** Instructions for the task **
Would you print out all of the data exactly and keep the pictures out of it?

** Data section **
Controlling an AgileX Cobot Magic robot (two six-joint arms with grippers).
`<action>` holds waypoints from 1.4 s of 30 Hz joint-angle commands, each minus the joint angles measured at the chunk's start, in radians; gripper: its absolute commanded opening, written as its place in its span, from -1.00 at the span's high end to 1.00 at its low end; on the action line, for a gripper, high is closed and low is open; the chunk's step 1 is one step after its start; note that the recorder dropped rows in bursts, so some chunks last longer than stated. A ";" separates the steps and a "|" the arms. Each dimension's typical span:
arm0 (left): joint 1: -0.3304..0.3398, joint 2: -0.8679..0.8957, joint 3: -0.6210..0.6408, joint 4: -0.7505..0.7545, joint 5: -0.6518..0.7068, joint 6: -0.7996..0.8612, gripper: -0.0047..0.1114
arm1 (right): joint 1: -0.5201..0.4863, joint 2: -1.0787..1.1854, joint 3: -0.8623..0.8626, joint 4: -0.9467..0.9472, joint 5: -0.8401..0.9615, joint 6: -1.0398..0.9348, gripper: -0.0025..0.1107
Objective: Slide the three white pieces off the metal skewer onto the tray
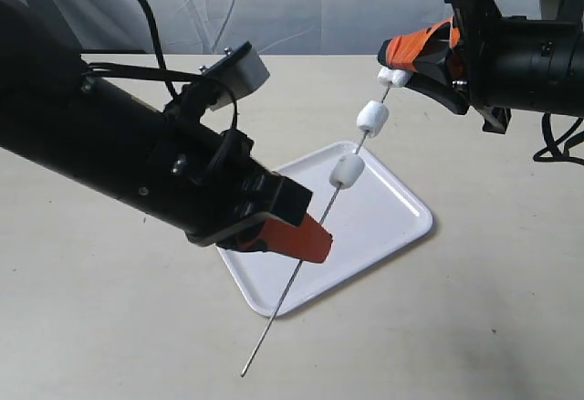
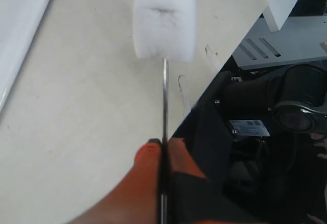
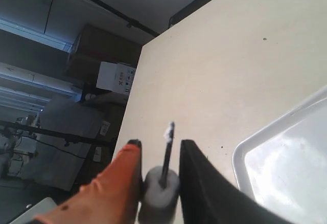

** Task result **
Controlling an AgileX Cobot Magic robot (two six-joint arms with grippers).
`<action>` holds waypoints from 1.4 s of 30 Hz joint-angle commands, each minus the joint angles measured at the chunk's start, in radians; gripper: its absolute commanded opening, written as its place in its span, from -1.00 at the span's high end to 1.00 at its low end; on the action line, for a gripper, high is closed and low is open; the chunk's step 1 is one step after its start; note that the recorder dropped rows in bursts, so some chunks last longer than stated. A ";" separates the steps and a "|" the arms. Each dimension's typical span:
arm0 (left): joint 1: -0.3304..0.3398, joint 2: -0.8679..0.8957, joint 3: -0.6210..0.6408, joint 4: -0.7505..0.7545, joint 5: -0.6518..0.7068, joint 6: -0.7996..0.8612, gripper: -0.0047..0.1114
arm1 (right): joint 1: -0.5201..0.4863, joint 2: -1.0787..1.1854, joint 3: -0.8623..0.8626, joint 4: -0.9467..0.9472, joint 5: -0.8401..0.9615, joint 6: -1.0398..0.9348, gripper: -0.0025..0.1107
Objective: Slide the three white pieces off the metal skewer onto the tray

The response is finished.